Breeders' Cup Juvenile
- Class: Grade I
- Location: North America
- Inaugurated: 1984
- Race type: Thoroughbred – Flat racing
- Website: www.breederscup.com

Race information
- Distance: 1+1⁄16 miles (8.5 furlongs)
- Surface: Dirt
- Track: left-handed
- Qualification: Two-year-old Colts and geldings
- Weight: Assigned
- Purse: US$2,000,000

= Breeders' Cup Juvenile =

American Thoroughbred horse race

The Breeders' Cup Juvenile is a Thoroughbred horse race for 2-year-old colts and geldings raced on dirt. It is held annually in late October or early November at a different racetrack in the United States or Canada as part of the Breeders' Cup World Championships. The current purse is 	US$2,000,000 making it the most valuable race for two-year-olds in North America. It is normally run at a distance of 1 1/16 miles.

The Breeders' Cup Juvenile is typically the first time that the best colts from the various racing circuits across North America (in New York, Kentucky and California in particular) meet up with each other. The winner often earns the Eclipse Award for Champion Two-Year-Old Male Horse, and becomes one of the early favorites for the next year's Kentucky Derby.

In 2006, the National Thoroughbred Racing Association (NTRA) wrote in Part 2 of their special series titled Spiraling To The Breeders' Cup that "Arazi turned in what many still consider to be the single-most spectacular performance in Breeders' Cup history."

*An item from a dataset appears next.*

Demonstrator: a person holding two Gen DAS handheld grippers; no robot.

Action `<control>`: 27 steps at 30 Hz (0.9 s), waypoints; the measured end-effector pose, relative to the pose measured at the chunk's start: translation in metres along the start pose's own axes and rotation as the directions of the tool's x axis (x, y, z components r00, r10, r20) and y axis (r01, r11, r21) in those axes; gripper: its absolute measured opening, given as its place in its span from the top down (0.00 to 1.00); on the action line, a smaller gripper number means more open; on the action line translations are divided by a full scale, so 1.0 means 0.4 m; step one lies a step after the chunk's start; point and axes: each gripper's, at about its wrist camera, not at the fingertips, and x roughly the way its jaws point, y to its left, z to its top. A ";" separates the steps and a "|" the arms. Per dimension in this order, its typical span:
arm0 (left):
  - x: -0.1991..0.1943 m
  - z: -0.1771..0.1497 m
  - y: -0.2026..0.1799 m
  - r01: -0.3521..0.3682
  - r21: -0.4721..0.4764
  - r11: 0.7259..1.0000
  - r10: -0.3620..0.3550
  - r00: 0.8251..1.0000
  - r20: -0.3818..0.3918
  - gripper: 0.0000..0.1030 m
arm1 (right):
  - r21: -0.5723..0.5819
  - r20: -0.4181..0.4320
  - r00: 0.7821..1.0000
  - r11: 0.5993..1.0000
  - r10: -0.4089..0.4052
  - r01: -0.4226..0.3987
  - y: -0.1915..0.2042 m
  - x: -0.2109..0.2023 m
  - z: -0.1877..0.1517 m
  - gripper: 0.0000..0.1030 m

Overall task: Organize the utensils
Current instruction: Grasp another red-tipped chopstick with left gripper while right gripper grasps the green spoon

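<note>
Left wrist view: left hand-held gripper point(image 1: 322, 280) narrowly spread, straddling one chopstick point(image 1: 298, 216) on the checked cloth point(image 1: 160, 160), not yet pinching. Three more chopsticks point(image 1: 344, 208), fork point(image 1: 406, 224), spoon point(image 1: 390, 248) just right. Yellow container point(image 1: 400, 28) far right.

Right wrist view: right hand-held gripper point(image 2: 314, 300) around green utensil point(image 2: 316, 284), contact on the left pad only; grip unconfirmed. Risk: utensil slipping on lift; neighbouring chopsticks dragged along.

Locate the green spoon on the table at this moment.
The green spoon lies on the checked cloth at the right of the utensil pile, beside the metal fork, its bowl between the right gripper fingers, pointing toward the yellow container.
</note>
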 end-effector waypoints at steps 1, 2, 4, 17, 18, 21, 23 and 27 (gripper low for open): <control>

Timber Country was the first Breeders' Cup Juvenile winner to win an American Triple Crown race when he went on to win the 1995 Preakness Stakes. The 2006 winner, Street Sense, became the first to capture the Kentucky Derby. In 2016, Nyquist won the Kentucky Derby as well.

== Automatic berths ==
Beginning in 2007, the Breeders' Cup developed the Breeders' Cup Challenge, a series of "Win and You're In" races that allot automatic qualifying bids to winners of defined races. Each of the fourteen divisions has multiple qualifying races, which change somewhat from year to year. Note that one horse may win multiple challenge races, while other challenge winners will not be entered in the Breeders' Cup for a variety of reasons such as injury or travel considerations.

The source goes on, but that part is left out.